Ce pragmatisme illogique typiquement britannique est aussi visible dans les choix religieux: comment ne pas admirer la naissance d'une église anglicane sous le grand règne d'Elizabeth 1ere, qui réunit sous son toit les nostalgiques de la messe catholique, le haut clergé, et les fanatiques calvinistes et luthériens, le bas clergé!

L'Angleterre réussit donc l'impossible et mit fin aux guerres religieuses. Tous ceux qui refusaient la conciliation étaient écartés des institutions ou envoyés dans les colonies d'Amérique du Nord.
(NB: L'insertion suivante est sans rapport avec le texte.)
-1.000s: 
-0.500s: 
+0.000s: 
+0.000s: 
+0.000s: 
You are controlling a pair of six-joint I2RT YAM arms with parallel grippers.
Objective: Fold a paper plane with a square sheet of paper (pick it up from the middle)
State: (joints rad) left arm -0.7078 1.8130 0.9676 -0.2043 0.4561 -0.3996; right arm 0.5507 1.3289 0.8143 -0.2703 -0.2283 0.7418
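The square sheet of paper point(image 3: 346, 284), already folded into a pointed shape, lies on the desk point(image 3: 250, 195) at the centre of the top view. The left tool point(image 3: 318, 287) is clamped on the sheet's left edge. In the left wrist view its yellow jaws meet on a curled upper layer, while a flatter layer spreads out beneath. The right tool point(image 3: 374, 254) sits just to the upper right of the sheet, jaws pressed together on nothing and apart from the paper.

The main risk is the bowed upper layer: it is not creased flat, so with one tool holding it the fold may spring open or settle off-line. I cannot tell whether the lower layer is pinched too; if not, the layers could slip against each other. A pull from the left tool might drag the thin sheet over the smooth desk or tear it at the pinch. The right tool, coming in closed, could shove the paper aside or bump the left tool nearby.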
Quelle chance!

Par contraste, la France, par son esprit cartésien, mit fin à la guerre des religions par les armes et la conversion d'Henri IV. «Paris vaut bien une messe», déclara le bon roi. Non! Bien sûr que non! Bien que les protestants fussent victorieux, il ne tarda pas aux papistes d'assassiner le roi Bourbon et de faire révoquer l'édit de Nantes quelques décennies plus tard par le grand Roi-Soleil qui, par cet acte, ne brilla pas. La fuite des Huguenots fut la plus grande catastrophe économique que la France ait connue. Un siècle plus tard, les révolutionnaires français rétablirent la liberté de culte et tentèrent d'émanciper le peuple en détruisant les influences néfastes de l'Église catholique romaine et d'une noblesse trop prétentieuse et peu pragmatique. Ils guillotinèrent le roi et n'épargnèrent pas la reine, Marie-Antoinette d'Autriche, perçue comme étrangère et traîtresse. Les récalcitrants furent prestement expédiés dans l'autre monde, les empires et royautés étant partout. La république naquit dans le sang.
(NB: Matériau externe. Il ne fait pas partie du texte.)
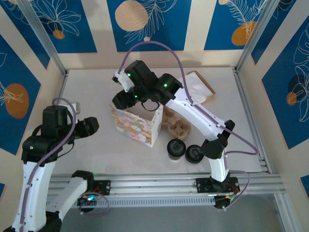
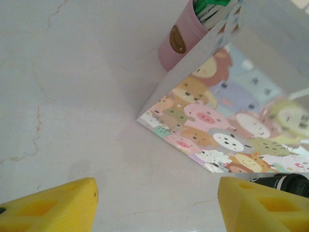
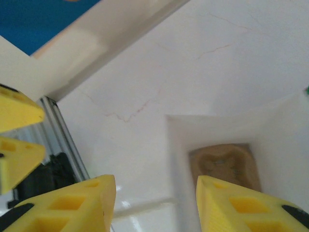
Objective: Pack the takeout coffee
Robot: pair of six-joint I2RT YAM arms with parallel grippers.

Un bond dans le 20ème siècle: Churchill prend des mesures énergiques et courageuses, tandis que le vainqueur de Verdun, le général Pétain, après un discours paternaliste et nationaliste, s'aplatit à Rethondes; Mais le sauveur de la France outragée, Charles de Gaulle, réussit à s'imposer et à s'isoler dans son île, la perfide Albion.
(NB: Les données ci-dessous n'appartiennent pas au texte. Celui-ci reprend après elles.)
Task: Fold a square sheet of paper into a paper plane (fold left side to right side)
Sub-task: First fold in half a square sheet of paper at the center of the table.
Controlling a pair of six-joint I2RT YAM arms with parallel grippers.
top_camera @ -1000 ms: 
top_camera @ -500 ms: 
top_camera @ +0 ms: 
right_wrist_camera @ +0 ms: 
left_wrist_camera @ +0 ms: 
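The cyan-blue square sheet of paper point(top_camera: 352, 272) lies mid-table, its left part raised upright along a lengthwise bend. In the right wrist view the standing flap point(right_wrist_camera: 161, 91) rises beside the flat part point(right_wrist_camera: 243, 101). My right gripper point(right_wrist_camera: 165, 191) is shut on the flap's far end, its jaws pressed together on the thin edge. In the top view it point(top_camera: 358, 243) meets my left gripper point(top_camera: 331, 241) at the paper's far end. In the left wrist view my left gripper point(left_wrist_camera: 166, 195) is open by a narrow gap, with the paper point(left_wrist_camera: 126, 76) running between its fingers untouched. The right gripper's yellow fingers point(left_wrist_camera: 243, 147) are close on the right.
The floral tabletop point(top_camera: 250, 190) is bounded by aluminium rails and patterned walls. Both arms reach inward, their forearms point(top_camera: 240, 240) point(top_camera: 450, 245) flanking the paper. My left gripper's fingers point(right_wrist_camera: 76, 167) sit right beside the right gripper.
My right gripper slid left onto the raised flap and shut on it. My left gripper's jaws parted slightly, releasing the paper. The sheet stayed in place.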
La témérité britannique, suivie de l'aide financière massive des États-Unis, contribua à la renaissance d'un continent à la fois libéral et coopératif. Mais l'expansionnisme du dinosaure européen ayant pris des proportions énormes entre 1975 et 2010, un nouveau saint Georges, David Cameron, est apparu pour abattre la bête responsable de cinquante années de paix et de prospérité. Oui, saint Cameron vient sauver non seulement son royaume désuni, mais aussi toute l'Europe entière contre le monstre bruxellois. Il devient clair que tous les accords et traités ont été négociés par ses prédécesseurs, en globish, langue incompréhensible pour les Britanniques. Peut-être Major était-il distrait pas les nombreux appels de sa ministre Edwina Currie sur sa pagette, Blair par les nombreux textos de Bush sur son Blackberry et Brown par ses pensées haineuses envers Tony Blair?

Mais ne soyons point durs envers les Anglais, car ils peuvent se montrer très généreux. Ils sont prêts à accueillir dans l'Union européenne tous les pays du continent, de l'Islande à l'Azerbaïdjan, en passant par Gibraltar, la Serbie, le Kosovo, la Turquie et l'Ukraine, tandis que les Français ont une idée bien limitée de l'Europe. Les premiers adorent le libéralisme économique, les seconds adulent la belle Europe aimée de Zeus.

Pourtant la Grande-Bretagne doit rester dans l'union: oui à certaines de ses revendications, oui aux idéaux de la France, oui à la prospérité d'une Allemagne comptable. L'utopie et le pragmatisme, les deux moteurs de l'Europe.